BEST OUT THIS WEEK: Private Desert • Funny Pages Official Competition • The Good Boss PERHAPS AVOID: Samaritan ALL REVIEWS > |
Wednesday, 6 October 2021
LFF: Feeling festive
The 65th London Film Festival launched on Wednesday evening with a gala screening of The Harder They Fall at a grand new venue, the Royal Festival Hall on the Southbank (critics watched the film there very early in the morning). The festival still has some online elements, but is largely back in-person this year, with a full schedule of press screenings that's keeping me busy. As usual for journalists attending, this feels less like a film festival than a lot of standing in long lines to get into screenings. But it's a terrific season of top titles from the past year's leading festivals - with only a few exceptions, all of the most prominent movies from Sundance, Cannes, Venice, Toronto and New York are showing here. So I have a lot of great films to look forward to over the next 10 days. Here are some highlights from the first few days, followed by my usual weekly roundup...
Belle
dir-scr Mamoru Hosoda; voices Kaho Nakamura, Ryo Narita 21.Jpn ****
A spectacularly animated riff on Beauty and the Beast, this Japanese drama layers in social media themes with complex explorations of pungent issues like grief and child abuse. It's a fascinating approach to a story that's packed with surprises, even as it sometimes feels wildly over-emotional or somewhat gimmicky. Filmmaker Mamoru Hosada (see Mirai) is skilled at maintaining perspective to tell a story that's vividly visual and hauntingly resonant... FULL REVIEW >
The Harder They Fall
dir Jeymes Samuel; with Idris Elba, Jonathan Majors 21/US ***.
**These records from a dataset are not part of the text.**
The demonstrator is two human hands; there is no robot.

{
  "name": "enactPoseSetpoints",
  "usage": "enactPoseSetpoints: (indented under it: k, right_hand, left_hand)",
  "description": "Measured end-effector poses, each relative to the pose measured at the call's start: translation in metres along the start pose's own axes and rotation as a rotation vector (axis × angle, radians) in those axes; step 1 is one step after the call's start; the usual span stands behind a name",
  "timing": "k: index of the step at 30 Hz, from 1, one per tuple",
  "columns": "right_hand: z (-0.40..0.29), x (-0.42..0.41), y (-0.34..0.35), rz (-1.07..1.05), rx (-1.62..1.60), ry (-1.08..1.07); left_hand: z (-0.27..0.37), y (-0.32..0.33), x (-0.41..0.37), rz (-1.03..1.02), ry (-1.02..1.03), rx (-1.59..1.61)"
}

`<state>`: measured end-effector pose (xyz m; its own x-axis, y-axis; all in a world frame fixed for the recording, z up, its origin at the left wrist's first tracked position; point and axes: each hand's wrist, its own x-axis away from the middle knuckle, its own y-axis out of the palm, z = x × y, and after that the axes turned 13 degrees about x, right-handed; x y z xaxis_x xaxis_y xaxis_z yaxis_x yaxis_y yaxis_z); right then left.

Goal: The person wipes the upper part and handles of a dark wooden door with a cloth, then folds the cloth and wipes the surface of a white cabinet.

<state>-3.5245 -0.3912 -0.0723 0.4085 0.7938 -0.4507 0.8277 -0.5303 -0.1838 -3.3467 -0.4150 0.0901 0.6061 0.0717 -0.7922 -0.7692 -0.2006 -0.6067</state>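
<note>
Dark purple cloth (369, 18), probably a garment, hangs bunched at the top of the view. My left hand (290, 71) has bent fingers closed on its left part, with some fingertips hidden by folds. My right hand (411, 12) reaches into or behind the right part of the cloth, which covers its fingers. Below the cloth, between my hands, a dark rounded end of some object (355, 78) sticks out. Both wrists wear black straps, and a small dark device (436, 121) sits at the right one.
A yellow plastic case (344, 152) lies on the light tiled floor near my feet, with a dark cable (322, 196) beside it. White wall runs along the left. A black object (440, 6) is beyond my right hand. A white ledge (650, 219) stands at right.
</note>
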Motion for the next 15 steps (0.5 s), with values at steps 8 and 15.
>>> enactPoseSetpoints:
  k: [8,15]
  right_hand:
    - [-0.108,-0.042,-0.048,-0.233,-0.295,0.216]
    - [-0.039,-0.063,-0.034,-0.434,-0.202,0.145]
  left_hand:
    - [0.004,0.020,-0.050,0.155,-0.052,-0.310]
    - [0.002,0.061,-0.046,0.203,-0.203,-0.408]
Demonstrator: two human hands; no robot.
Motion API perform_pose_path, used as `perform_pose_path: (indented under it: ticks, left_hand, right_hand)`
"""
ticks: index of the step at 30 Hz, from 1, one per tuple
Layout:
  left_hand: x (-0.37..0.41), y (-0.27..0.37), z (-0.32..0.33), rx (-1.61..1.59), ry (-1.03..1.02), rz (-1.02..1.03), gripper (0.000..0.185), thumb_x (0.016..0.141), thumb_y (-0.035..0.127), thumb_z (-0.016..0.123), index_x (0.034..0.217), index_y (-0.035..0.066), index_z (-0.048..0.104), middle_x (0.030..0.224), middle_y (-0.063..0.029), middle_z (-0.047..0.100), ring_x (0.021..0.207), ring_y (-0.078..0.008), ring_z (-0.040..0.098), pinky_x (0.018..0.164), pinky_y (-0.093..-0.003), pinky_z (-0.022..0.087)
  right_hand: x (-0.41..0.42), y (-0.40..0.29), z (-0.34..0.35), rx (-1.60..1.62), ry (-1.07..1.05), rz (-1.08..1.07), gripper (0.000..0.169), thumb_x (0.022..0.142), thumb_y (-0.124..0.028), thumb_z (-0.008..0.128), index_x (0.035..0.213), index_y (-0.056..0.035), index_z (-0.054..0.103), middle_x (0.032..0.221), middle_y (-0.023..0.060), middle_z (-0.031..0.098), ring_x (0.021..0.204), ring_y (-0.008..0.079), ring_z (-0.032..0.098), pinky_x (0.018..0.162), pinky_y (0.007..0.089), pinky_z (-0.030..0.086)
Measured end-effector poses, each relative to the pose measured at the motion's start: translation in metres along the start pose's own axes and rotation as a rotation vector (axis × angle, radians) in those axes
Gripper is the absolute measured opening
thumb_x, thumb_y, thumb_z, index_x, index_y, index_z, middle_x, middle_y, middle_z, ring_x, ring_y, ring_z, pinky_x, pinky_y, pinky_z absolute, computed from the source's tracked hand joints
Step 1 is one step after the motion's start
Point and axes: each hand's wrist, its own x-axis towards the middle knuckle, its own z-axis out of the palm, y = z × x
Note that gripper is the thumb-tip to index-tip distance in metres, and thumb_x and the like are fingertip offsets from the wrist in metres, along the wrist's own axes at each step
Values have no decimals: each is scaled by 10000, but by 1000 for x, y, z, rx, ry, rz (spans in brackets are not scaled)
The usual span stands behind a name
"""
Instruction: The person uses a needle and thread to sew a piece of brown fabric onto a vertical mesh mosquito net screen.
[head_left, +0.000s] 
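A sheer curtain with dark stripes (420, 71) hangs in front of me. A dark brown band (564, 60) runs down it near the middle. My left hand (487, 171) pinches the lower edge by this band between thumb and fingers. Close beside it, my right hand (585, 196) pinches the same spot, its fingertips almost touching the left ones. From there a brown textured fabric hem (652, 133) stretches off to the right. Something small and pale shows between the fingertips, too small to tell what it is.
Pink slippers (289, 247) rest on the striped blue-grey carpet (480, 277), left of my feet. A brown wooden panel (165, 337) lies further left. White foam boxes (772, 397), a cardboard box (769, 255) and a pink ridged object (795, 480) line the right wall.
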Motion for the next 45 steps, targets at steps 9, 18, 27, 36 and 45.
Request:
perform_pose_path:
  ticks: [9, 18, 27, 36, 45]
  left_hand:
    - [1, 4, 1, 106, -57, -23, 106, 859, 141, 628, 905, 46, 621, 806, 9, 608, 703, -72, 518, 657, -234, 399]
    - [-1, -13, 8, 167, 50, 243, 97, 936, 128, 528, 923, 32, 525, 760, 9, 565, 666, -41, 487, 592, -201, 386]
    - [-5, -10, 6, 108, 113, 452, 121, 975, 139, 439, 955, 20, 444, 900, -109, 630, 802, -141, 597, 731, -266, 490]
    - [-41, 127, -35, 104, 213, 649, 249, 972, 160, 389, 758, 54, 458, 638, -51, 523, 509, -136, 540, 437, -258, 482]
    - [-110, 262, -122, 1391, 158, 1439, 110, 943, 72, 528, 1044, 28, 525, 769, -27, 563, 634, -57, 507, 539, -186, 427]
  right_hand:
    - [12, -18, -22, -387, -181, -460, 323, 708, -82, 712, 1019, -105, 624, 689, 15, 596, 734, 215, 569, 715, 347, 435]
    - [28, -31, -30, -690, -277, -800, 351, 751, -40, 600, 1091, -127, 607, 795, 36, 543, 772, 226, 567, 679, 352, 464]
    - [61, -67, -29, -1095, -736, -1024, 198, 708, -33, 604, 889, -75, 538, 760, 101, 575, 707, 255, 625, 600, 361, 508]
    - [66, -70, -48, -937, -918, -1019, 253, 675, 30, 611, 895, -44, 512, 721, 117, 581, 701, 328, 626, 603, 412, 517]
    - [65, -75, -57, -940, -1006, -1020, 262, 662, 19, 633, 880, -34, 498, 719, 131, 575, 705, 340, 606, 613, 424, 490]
Loud, stylised and loaded with attitude, this action Western pits two gangs of outlaws against each other in a violent series of gun and fist fights. Essentially a blood-splattered fantasy, the film has deeper resonance in its themes, while filmmaker Jeymes Samuel puts the focus on the snappy carnage. It's all strikingly well-staged with a powerful ensemble cast, but the mayhem almost drowns out the story's subtler meaning... FULL REVIEW >
The Feast
dir Lee Haven Jones; with Annes Elwy, Nia Roberts 21/UK ****
Strikingly directed by Lee Haven Jones, this Welsh drama has a blackly comical surface with churning folk-tale horror elements underneath it. And Roger Williams' script taps into some very deep ideas along the way, including a wider resonance that relates to the impact greedy humans have had on the planet. It's a gripping, grisly, remarkably assured feature debut for Jones, and it carries a vicious kick.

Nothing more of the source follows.